Reasoning: Developers who are new to a codebase need is to know the design rationale of confusing bits -- why it was made this way, what decisions are embedded in particular choices, whether particular components are the result of a feature request, a quick fix after an outage, an experiment, etc. (This is based on research summarized in Making Software.)

Discussed a bit on the pypa-dev mailing list.

@brainwane
Copy link
Contributor Author

brainwane commented Feb 12, 2018

@lgh2 just chatted with Ernest and got some notes that I'll be turning into a PR. Here are those notes for reference -- they are very rough because I requested very quick notes, so that's my fault, not hers:

The Warehouse codebase

Warehouse uses the Pyramid web framework, the SQLAlchemy ORM, and Postgres for its database. Warehouse's front end uses Jinja2 templates.

The application exists within two Docker containers, one of which contains static files for the website, and the other which contains the Python web application code running in a virtual environment and the database. In the development environment, Docker Compose manages running the containers and the connections between them.

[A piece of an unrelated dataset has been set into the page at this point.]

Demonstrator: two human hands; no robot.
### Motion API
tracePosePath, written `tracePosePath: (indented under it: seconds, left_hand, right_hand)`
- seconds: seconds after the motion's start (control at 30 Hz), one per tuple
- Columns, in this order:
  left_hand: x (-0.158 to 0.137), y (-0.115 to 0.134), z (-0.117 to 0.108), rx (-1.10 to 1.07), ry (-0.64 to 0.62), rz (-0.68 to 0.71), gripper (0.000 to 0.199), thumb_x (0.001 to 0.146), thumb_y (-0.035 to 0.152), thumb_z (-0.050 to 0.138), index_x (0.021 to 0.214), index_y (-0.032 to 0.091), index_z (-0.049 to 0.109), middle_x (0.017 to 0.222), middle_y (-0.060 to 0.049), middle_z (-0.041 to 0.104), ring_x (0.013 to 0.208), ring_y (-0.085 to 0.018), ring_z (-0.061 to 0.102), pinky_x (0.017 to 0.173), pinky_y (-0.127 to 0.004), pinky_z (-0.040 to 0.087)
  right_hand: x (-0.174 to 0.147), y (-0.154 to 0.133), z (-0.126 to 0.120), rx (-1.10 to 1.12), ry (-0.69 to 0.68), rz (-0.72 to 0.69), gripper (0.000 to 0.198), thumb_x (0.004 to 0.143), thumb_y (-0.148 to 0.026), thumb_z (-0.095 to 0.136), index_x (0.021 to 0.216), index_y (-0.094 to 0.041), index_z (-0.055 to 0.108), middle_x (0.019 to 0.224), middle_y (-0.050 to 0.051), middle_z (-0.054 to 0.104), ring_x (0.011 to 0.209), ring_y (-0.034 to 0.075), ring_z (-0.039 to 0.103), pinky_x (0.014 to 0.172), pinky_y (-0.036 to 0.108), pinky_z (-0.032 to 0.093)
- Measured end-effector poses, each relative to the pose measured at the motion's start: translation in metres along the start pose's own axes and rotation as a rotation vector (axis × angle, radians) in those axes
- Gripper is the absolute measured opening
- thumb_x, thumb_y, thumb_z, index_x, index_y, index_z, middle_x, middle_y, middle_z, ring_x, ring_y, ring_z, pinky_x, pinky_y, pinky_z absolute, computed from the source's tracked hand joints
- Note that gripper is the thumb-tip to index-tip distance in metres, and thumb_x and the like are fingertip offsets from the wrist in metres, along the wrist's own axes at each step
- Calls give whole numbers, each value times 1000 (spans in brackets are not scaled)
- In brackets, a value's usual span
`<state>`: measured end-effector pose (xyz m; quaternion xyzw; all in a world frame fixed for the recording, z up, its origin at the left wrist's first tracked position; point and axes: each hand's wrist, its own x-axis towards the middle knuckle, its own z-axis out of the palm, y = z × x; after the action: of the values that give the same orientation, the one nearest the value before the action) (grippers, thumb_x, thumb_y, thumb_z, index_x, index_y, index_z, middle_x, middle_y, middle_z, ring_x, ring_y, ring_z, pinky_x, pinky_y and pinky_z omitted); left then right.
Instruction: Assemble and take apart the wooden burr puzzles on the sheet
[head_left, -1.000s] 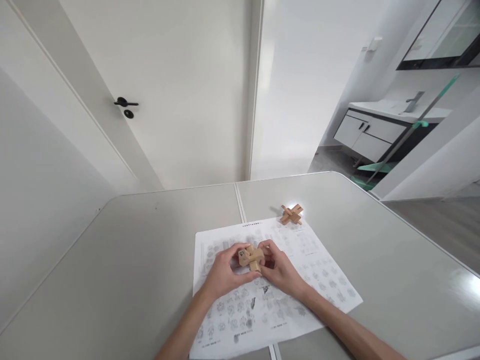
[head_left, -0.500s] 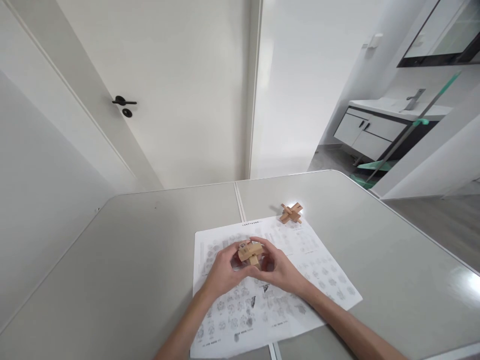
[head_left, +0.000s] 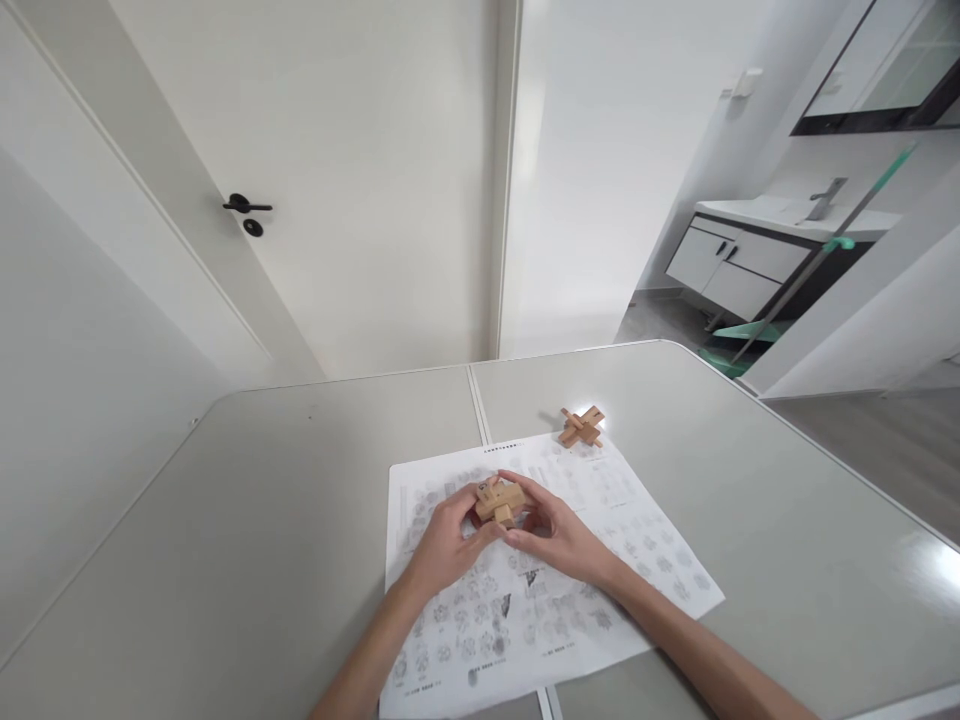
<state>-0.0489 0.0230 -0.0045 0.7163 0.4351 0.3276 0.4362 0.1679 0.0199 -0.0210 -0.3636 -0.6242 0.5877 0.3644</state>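
A light wooden interlocking puzzle, made of several notched blocks, is held just above the paper. My left hand grips it from the left, thumb at its near side. From the right, my right hand closes on the same puzzle, with fingers behind it and the thumb in front. The fingers partly hide its sides. Beneath both hands lies a printed instruction sheet covered with small diagrams. A second, darker wooden puzzle, cross-shaped, rests at the sheet's far right corner.
The grey table has a seam strip running across its middle. Beyond its far edge stands a white door with a black handle. A washbasin cabinet and a green-handled mop or broom are at the right.
My thumbs have shifted on the wooden puzzle, and it has tilted slightly, so its near block shows more openly. The second puzzle and the sheet stay put.
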Motion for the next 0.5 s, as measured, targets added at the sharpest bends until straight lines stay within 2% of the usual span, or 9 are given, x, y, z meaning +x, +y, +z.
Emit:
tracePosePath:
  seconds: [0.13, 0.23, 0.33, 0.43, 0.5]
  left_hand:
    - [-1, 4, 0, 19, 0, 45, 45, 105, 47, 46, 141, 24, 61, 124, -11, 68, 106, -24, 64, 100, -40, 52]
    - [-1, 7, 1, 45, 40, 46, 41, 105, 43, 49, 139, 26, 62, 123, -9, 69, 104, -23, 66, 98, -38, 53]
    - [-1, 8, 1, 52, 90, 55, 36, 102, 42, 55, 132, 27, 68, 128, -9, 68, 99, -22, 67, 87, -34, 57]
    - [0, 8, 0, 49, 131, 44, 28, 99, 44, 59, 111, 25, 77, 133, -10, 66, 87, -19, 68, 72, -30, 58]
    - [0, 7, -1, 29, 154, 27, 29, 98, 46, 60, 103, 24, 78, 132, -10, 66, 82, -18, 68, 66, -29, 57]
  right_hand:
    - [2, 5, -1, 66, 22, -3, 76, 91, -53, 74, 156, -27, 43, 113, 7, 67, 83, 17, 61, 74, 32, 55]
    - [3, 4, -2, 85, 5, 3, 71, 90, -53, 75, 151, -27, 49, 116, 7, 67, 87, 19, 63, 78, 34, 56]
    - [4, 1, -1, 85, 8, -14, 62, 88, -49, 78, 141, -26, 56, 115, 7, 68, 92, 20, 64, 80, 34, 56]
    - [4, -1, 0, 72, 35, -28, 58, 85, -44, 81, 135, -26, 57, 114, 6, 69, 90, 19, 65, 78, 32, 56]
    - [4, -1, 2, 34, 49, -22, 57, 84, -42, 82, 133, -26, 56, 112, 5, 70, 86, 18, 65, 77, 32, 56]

The top-level directory of the Warehouse repo contains a number of files. Among them are the license file, contributing.rst and readme. The requirements.txt file is for the Warehouse virtual environment. The Dockerfile creates the Docker containers that Warehouse runs in, and the docker-compose yml file configures docker compose. Test configuration is in setup.cfg. Heroku uses runtime.txt. The makefile contains commands to spin up Docker compose and the Docker containers. There are also some files associated with Warehouse's front end.

# add files

Since Warehouse was built on top of a pre-existing database, some of the code in the ORM may not look like code from SQLAlchemy’s documentation in order to make it fit the existing tables. There are some places where joins are done using logic instead of a foreign key.

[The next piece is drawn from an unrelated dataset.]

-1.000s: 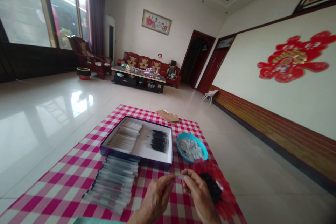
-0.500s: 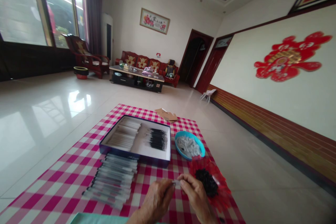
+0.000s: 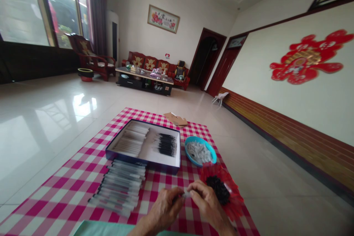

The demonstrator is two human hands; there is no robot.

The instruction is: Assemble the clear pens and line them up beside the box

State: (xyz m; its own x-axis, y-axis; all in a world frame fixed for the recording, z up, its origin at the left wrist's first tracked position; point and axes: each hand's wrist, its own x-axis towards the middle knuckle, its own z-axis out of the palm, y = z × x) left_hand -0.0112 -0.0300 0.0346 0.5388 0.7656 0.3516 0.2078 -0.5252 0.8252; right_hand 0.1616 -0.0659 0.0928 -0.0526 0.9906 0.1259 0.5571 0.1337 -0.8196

Warehouse also uses Pyramid’s hybrid URL traversal and dispatch. Using factory classes, URLs are pre-populated before the view is requested.

bin/ - high-level scripts for Docker
dev/ - assets for dev env
tests/ - tests
warehouse/ - code in modules
    legacy/ - most of the implementation
    forklift/ - APIs for upload
    accounts/ - user accounts
    admin/ - administrator-specific
    cache/ - Warehouse - more goes out than goes in - cache as much as possible
    classifiers/ - frame classifiers
    cli/ - entry scripts
    i18n/ - internationalization
    locales/ - internationalization
    manage/ - DB
    migrations/ - DB
    packaging/ - models
                - rate limiting to prevent abuse
                - RSS feeds
                - site maps
    utils/
  • sql - some code not in docs because relations already existed

  • some use logic and not foreign key and are joined on names (this may change)

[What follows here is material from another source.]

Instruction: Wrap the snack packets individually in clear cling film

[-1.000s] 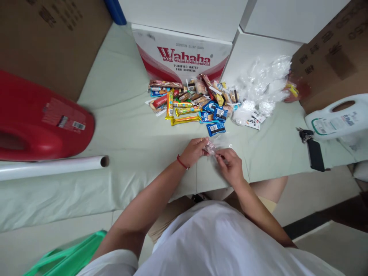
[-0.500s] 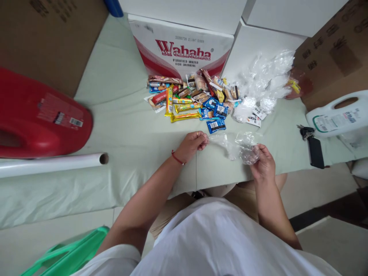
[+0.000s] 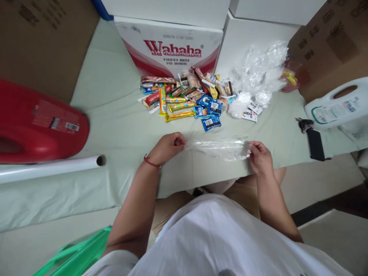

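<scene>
A clear plastic bag (image 3: 220,148) is stretched out sideways between my two hands, above the pale green cloth. My left hand (image 3: 170,147) pinches its left end, with a red string bracelet on the wrist. At the other end, my right hand (image 3: 260,155) grips the bag between thumb and fingers. Beyond the hands lies a heap of wrapped snacks (image 3: 179,105), yellow, blue, red and brown. A blue snack packet (image 3: 211,123) is the nearest of them. Right of the heap sits a pile of crumpled clear plastic bags (image 3: 255,73).
Behind the snacks stands a Wahaha carton (image 3: 172,46). On the left are a red jug (image 3: 43,126) and a white roll (image 3: 54,167). A white jug (image 3: 339,103), keys (image 3: 304,124) and a black phone-like object (image 3: 315,145) lie right. A green bag (image 3: 77,253) hangs low left.
My left hand has moved left, away from the right hand. The plastic bag, bunched before, is now pulled out long and straight. My view has shifted slightly.
</scene>
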The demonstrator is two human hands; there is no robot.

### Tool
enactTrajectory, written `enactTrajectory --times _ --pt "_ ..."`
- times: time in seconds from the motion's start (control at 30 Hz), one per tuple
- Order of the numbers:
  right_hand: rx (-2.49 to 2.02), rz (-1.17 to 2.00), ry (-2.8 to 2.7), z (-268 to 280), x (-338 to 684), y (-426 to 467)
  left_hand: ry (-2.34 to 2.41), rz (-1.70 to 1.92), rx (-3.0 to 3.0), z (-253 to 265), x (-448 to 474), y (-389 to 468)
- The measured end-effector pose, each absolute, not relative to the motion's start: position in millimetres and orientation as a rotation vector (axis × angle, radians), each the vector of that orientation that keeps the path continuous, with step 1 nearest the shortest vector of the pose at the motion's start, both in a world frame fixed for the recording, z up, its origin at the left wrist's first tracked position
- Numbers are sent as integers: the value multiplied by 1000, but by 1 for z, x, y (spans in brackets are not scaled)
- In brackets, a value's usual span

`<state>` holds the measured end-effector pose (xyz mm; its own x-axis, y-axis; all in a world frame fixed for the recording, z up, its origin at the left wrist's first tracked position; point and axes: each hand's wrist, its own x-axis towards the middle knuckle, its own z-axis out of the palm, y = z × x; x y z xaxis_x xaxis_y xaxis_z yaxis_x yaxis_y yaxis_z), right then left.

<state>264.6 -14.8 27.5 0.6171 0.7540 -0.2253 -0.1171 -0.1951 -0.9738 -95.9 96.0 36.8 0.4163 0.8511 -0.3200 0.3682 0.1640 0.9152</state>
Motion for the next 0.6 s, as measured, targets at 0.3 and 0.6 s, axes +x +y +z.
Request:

  • factory methods prepopulate url before view requested

Pyramid hybrid URL Traversal and Dispatch:

https://docs.pylonsproject.org/projects/pyramid/en/latest/narr/hybrid.html

Pyramid: https://docs.pylonsproject.org/projects/pyramid/en/latest/index.html
SQLAlchemy: https://docs.sqlalchemy.org/en/latest/
Postgres: https://www.postgresql.org/docs/

Docker: https://docs.docker.com/

Docker Compose: https://docs.docker.com/compose/overview/

@brainwane
Copy link
Contributor Author

brainwane commented Feb 12, 2018

It would be great if this documentation also explained what files/directories/libraries Warehouse uses to produce its various APIs.

@di
Copy link
Member

di commented Feb 23, 2018

@brainwane Could you outline what was missing from #2937 that would fully resolve this issue?

@brainwane
Copy link
Contributor Author

brainwane commented Feb 24, 2018

Thanks for asking @di. I'd like the Warehouse developer documentation to include:

  • PyPI's general load and performance expectations
    • how big the database is
    • our Service Level Agreement-type expectations of the service; "pre-production" on Warehouse has always generally meant "we're not monitoring it, we make no promises on uptime, some things are missing and objects may move around", but "beta" and "production" mean higher reliability promises
    • (nice to have) distinction between app and infrastructure?
  • any other components or related repositories developers should know about, and (if it's not obvious) why/how Warehouse uses them (alembic, celery, readme-renderer, Elastic Search, pypi-theme)
  • usage assumptions/concepts, such as:
    • we focus on architecture and features for the PyPI and Test PyPI, and people who want to run their own package indexes usually use this, bandersnatch, or devpi
    • most people browsing are not logged in; there are probably <10 users who'd access the admin UI, tens of thousands of project owners/maintainers, etc.
    • projects are mutable but releases are not (and relationship to file name/hash reuse)
    • projects, releases, packages, authors, owners, maintainers (De-duplicate "Owner" and "Maintainer" roles  #2745, Author vs Maintainer in the metadata vs Owner vs Maintainer in PyPI #2059)
    • Warehouse has never been deployed with its own database, and has always shared a database with production; the very first thing warehouse did was take over ownership of migrations to the database (it was easier to do that than to try to create a mirror database, but part of it was purposeful, since if it was affecting production from day 1, then there could be no mistake where you did something sloppy the first time around (e.g. don't check permissions or something) with the idea that you'd come back and fix it before launch, which you might forget) -- explanation from Donald
  • any special security concerns Warehouse has above and beyond your usual web app
  • (nice to have) likely future architectural changes (e.g., user groups)
  • (nice to have) pointer to curated list of presentations

@brainwane brainwane added the developer experience Anything that improves the experience for Warehouse devs label Mar 6, 2018
@brainwane brainwane modified the milestones: 4: Launch: redirect pypi.python.org to pypi.org, 6. Post Legacy Shutdown Mar 6, 2018
@brainwane
Copy link
Contributor Author

In today's Warehouse developers' meeting we decided to pare down our near-future milestones on our development roadmap so they really only contain the essential bugfixes and features we need to launch, replace legacy PyPI, and shut down the old site. So I'm moving this issue into a milestone further in the future.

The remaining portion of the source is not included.